## Problem statement
After locating the line with "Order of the" in the data that follows, return it and every later line exactly, up to and including the line with "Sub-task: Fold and".

--------------------------------

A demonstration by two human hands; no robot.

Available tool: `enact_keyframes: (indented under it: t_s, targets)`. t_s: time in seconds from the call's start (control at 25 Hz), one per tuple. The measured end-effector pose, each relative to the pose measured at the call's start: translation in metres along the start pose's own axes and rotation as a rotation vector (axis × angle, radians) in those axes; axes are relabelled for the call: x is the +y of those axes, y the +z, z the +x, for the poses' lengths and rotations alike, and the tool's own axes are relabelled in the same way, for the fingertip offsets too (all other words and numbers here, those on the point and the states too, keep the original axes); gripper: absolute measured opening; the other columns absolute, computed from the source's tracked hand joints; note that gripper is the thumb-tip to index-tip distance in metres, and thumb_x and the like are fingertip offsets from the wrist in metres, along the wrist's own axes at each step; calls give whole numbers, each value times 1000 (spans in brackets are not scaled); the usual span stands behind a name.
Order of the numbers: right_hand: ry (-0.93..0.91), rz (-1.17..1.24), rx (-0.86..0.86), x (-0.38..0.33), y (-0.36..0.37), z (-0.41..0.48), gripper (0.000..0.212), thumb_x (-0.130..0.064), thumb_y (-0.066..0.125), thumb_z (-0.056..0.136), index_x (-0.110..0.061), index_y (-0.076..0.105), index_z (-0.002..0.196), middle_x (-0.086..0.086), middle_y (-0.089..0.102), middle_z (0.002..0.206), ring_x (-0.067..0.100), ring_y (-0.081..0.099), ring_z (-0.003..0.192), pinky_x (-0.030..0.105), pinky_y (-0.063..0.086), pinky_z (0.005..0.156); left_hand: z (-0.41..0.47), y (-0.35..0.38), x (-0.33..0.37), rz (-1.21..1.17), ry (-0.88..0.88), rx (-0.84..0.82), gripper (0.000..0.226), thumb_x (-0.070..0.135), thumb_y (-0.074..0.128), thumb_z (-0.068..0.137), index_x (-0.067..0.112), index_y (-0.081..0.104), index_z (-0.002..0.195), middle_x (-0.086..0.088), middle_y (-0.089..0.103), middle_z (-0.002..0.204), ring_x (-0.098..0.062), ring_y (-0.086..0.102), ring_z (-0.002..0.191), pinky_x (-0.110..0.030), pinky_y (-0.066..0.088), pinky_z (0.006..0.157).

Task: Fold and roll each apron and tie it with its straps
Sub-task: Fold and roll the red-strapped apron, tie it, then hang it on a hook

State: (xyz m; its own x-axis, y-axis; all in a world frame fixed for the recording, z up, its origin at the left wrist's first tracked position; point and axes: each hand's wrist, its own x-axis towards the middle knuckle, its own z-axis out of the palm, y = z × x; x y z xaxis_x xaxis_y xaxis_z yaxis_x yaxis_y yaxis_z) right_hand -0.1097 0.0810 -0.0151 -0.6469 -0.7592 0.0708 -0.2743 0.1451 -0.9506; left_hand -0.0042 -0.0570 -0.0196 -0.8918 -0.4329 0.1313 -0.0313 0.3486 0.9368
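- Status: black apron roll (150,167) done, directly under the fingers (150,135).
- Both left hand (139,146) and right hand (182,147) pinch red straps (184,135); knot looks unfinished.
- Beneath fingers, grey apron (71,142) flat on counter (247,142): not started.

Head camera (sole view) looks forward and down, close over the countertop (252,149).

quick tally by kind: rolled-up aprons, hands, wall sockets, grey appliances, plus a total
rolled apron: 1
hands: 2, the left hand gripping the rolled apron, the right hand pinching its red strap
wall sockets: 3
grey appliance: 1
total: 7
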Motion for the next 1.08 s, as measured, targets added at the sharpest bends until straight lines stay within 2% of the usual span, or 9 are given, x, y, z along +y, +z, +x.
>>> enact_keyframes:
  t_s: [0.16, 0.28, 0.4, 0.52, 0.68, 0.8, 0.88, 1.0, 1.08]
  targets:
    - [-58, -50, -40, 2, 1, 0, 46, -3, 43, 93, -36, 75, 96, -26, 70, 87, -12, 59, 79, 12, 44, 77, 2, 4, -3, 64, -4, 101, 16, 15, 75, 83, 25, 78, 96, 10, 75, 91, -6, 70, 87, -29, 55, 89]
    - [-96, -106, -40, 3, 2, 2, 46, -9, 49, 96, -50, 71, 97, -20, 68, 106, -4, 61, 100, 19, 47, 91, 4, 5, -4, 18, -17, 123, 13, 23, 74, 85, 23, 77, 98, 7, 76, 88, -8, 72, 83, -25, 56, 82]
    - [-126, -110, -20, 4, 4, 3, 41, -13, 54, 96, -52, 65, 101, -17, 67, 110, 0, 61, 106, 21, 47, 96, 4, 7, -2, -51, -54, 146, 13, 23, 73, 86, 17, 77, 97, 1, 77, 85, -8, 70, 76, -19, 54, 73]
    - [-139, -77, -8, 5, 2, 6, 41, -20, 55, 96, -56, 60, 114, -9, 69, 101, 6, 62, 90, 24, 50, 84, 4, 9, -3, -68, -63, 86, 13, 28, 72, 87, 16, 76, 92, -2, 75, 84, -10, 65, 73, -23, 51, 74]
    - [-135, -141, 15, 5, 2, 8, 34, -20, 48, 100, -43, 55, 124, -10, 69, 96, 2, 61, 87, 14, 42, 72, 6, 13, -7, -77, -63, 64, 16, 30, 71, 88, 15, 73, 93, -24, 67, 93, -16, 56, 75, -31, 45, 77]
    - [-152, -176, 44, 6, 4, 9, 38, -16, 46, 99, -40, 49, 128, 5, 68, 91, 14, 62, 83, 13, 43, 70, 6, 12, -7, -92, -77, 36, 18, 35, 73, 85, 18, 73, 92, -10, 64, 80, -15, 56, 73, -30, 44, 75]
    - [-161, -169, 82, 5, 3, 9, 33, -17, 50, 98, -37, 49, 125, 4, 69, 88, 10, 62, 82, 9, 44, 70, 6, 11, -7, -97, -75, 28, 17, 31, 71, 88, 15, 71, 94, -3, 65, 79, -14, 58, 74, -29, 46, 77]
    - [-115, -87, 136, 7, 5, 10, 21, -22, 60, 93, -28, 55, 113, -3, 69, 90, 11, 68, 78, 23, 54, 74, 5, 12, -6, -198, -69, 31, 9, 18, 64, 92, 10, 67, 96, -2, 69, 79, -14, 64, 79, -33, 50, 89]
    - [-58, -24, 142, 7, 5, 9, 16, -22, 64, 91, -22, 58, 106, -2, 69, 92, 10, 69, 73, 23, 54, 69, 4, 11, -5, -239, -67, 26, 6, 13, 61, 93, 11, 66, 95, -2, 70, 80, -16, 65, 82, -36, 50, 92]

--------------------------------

## Response to the task
Order of the numbers: right_hand: ry (-0.93..0.91), rz (-1.17..1.24), rx (-0.86..0.86), x (-0.38..0.33), y (-0.36..0.37), z (-0.41..0.48), gripper (0.000..0.212), thumb_x (-0.130..0.064), thumb_y (-0.066..0.125), thumb_z (-0.056..0.136), index_x (-0.110..0.061), index_y (-0.076..0.105), index_z (-0.002..0.196), middle_x (-0.086..0.086), middle_y (-0.089..0.102), middle_z (0.002..0.206), ring_x (-0.067..0.100), ring_y (-0.081..0.099), ring_z (-0.003..0.192), pinky_x (-0.030..0.105), pinky_y (-0.063..0.086), pinky_z (0.005..0.156); left_hand: z (-0.41..0.47), y (-0.35..0.38), x (-0.33..0.37), rz (-1.21..1.17), ry (-0.88..0.88), rx (-0.84..0.82), gripper (0.000..0.226), thumb_x (-0.070..0.135), thumb_y (-0.074..0.128), thumb_z (-0.068..0.137), index_x (-0.067..0.112), index_y (-0.081..0.104), index_z (-0.002..0.195), middle_x (-0.086..0.088), middle_y (-0.089..0.103), middle_z (-0.002..0.204), ring_x (-0.098..0.062), ring_y (-0.086..0.102), ring_z (-0.002..0.191), pinky_x (-0.110..0.030), pinky_y (-0.066..0.088), pinky_z (0.006..0.157).

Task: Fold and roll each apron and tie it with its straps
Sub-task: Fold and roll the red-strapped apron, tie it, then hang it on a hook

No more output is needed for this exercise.